Your assignment: Your answer must be the records below, reproduced exactly.

Dataset items:

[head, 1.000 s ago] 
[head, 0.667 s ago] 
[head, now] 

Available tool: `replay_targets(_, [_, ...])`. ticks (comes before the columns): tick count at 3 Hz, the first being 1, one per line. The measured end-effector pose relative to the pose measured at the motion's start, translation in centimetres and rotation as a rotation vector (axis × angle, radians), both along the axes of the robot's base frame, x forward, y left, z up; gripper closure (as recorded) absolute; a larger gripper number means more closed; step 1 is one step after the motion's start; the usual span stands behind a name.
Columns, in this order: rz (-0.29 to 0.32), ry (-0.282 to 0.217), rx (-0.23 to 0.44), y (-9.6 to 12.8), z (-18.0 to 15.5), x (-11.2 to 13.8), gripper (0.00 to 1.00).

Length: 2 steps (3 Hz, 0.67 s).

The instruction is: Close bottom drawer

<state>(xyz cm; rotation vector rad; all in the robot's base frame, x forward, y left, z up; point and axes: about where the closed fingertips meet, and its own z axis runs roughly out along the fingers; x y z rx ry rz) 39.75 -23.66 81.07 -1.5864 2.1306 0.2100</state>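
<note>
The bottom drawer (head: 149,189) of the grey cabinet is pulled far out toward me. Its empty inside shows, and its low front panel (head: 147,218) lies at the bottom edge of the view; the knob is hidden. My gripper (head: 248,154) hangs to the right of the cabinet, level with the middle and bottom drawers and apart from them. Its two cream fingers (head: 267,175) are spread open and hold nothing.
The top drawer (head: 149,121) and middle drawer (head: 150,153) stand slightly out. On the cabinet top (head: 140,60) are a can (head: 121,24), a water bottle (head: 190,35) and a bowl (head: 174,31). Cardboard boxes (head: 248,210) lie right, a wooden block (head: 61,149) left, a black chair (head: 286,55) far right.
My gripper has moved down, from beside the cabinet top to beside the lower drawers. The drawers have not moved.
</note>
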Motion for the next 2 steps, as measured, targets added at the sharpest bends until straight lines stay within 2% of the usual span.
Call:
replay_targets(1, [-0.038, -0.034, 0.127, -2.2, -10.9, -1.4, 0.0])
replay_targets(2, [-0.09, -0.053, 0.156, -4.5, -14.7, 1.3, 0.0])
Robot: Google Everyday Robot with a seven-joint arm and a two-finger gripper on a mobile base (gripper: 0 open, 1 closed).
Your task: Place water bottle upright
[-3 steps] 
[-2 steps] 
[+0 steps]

Exercise result:
[head, 1.000 s ago] 
[head, 0.667 s ago] 
[head, now] 

Available tool: `replay_targets(_, [_, ...])`. ticks (comes before the columns): tick count at 3 Hz, the first being 1, one per line. The measured end-effector pose relative to the pose measured at the motion's start, translation in centimetres and rotation as a rotation vector (axis × angle, radians), both along the axes of the robot's base frame, x forward, y left, z up; gripper closure (as recorded) absolute; a larger gripper number means more closed; step 1 is one step after the motion's start; the usual span stands behind a name.
Columns, in this order: rz (-0.29 to 0.32), ry (-0.282 to 0.217), rx (-0.23 to 0.44), y (-9.6 to 12.8), z (-18.0 to 15.5), x (-11.2 to 13.8), gripper (0.00 to 1.00).

Length: 2 steps (3 Hz, 0.67 s).

The instruction is: Close bottom drawer

<state>(xyz cm; rotation vector rad; all in the robot's base frame, x forward, y left, z up; point and axes: about where the closed fingertips meet, and its own z axis runs roughly out along the fingers; x y z rx ry rz) 39.75 -23.66 81.07 -1.5864 2.1306 0.2100</state>
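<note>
The bottom drawer (head: 149,189) of the grey cabinet is pulled far out toward me. Its empty inside shows, and its low front panel (head: 147,218) lies at the bottom edge of the view; the knob is hidden. My gripper (head: 248,154) hangs to the right of the cabinet, level with the middle and bottom drawers and apart from them. Its two cream fingers (head: 267,175) are spread open and hold nothing.
The top drawer (head: 149,121) and middle drawer (head: 150,153) stand slightly out. On the cabinet top (head: 140,60) are a can (head: 121,24), a water bottle (head: 190,35) and a bowl (head: 174,31). Cardboard boxes (head: 248,210) lie right, a wooden block (head: 61,149) left, a black chair (head: 286,55) far right.
My gripper has moved down, from beside the cabinet top to beside the lower drawers. The drawers have not moved.
</note>
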Motion for the next 2 steps, as measured, targets added at the sharpest bends until straight lines stay within 2% of the usual span.
Call:
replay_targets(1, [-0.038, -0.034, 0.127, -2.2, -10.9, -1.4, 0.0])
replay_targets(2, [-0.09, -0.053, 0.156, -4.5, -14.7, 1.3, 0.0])
Robot: Google Everyday Robot with a seven-joint arm and a two-finger gripper on a mobile base (gripper: 0 open, 1 closed).
Your task: Place water bottle upright
[-3 steps] 
[-2 steps] 
[+0 steps]

With that, the output is done.